THE TASK: Check every line of the entries for the string "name" and return the ones that contain it.

RECORDS TO USE:
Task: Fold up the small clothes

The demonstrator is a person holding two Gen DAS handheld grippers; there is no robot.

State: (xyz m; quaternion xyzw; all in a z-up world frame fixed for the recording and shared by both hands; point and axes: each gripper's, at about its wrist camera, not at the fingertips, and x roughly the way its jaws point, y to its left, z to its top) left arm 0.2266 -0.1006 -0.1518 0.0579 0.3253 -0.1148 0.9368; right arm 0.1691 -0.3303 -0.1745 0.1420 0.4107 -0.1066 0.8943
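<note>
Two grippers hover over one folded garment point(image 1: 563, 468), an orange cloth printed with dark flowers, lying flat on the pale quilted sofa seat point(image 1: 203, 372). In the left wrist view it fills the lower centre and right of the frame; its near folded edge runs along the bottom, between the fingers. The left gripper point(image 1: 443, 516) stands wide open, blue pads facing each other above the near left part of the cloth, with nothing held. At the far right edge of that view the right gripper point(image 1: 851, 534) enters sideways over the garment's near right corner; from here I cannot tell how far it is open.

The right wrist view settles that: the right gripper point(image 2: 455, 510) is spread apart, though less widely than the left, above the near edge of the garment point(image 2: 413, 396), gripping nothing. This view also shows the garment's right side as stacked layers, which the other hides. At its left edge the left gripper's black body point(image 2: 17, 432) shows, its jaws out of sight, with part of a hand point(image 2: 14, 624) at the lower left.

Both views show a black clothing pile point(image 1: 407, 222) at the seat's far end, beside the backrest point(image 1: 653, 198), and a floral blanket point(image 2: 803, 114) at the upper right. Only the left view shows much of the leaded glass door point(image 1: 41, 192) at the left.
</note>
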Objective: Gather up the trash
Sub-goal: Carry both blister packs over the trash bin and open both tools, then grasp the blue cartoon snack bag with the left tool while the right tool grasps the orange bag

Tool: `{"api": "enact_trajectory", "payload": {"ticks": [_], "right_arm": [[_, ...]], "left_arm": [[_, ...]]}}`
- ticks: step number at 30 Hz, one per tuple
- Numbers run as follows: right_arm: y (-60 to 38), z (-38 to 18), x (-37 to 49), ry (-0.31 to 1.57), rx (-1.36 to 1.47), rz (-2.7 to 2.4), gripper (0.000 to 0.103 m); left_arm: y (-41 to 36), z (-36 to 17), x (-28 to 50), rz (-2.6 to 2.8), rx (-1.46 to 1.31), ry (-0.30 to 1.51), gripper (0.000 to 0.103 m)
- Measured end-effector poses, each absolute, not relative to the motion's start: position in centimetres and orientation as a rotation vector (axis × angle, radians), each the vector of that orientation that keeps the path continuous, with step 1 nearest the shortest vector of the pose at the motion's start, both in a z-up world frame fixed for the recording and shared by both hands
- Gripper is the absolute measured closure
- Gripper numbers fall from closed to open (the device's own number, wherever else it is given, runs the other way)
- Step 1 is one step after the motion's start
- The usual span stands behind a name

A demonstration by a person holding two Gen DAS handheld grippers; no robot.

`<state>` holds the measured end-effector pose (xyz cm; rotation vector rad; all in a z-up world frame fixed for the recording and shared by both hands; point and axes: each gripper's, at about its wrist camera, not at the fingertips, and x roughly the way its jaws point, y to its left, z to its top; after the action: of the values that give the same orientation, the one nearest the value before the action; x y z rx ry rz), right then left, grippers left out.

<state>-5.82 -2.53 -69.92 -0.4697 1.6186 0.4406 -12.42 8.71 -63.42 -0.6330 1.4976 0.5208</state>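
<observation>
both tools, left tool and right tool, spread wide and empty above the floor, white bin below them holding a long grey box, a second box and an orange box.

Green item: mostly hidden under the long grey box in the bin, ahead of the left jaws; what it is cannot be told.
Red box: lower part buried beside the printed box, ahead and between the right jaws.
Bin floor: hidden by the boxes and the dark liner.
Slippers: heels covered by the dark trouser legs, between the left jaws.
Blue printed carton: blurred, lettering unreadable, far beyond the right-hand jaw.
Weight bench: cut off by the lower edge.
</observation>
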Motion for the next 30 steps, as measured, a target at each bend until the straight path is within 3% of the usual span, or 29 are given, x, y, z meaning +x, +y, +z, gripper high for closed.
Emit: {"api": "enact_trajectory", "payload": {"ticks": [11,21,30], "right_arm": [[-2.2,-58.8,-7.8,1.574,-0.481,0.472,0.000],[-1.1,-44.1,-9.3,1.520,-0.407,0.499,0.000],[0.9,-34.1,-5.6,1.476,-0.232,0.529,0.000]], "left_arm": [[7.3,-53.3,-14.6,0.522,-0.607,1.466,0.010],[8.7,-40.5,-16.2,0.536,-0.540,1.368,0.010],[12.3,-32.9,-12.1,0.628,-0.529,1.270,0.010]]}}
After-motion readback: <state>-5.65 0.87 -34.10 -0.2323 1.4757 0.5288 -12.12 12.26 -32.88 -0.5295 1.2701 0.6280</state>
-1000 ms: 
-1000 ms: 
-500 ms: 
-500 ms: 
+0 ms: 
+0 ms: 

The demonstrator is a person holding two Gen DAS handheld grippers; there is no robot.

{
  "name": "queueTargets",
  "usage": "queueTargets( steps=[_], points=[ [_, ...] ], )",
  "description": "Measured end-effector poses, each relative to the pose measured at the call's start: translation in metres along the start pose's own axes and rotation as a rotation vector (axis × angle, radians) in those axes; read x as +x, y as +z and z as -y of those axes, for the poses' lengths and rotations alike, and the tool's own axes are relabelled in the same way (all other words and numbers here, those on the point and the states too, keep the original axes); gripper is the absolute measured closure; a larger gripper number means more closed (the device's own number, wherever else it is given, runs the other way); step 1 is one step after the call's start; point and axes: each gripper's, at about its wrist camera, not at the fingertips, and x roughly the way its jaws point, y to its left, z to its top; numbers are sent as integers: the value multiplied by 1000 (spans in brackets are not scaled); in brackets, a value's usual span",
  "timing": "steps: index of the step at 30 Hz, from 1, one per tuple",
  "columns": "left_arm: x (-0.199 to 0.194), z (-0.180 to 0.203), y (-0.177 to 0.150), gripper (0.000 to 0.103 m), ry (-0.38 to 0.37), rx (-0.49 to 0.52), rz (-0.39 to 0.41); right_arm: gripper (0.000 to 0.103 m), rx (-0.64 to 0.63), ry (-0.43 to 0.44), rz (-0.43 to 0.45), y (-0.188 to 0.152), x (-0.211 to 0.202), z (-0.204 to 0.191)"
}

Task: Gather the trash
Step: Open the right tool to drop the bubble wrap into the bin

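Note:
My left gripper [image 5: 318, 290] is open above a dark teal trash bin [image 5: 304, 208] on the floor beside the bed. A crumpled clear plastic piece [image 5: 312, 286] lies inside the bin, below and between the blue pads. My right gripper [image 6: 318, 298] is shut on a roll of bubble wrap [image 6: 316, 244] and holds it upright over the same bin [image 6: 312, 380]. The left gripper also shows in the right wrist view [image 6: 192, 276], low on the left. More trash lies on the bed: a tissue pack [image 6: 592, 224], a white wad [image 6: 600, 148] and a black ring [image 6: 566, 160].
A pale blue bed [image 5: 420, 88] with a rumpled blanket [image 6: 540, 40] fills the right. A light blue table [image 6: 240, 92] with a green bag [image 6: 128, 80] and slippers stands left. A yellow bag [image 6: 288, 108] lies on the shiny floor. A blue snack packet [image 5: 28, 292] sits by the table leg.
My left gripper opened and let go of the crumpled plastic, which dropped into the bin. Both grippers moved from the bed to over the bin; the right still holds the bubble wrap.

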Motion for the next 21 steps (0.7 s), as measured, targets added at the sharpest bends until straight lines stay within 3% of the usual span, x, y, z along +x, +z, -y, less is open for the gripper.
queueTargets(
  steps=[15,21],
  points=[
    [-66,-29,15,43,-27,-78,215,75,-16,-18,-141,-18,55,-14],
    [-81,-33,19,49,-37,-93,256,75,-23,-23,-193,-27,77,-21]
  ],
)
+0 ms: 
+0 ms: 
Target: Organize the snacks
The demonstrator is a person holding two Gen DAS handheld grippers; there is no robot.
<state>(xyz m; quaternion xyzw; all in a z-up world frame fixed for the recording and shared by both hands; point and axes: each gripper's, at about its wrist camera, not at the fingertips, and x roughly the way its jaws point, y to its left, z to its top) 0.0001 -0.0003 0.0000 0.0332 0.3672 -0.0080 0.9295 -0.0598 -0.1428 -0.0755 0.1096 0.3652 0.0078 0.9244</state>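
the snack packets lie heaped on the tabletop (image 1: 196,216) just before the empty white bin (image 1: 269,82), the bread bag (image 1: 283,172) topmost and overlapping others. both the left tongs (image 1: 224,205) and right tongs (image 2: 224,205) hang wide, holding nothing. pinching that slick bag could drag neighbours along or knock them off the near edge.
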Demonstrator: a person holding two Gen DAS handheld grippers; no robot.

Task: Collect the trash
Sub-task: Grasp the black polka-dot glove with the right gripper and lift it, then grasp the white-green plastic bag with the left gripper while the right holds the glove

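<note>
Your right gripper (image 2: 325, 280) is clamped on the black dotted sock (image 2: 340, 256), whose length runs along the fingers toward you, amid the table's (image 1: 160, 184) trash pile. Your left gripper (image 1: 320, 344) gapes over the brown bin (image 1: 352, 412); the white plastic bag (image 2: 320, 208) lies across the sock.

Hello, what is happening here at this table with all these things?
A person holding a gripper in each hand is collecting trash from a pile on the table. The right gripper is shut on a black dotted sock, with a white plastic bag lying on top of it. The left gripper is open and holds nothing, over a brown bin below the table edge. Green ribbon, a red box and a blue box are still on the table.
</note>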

EXERCISE ANSWER:
- The usual span stands behind a name
  "name": "queueTargets",

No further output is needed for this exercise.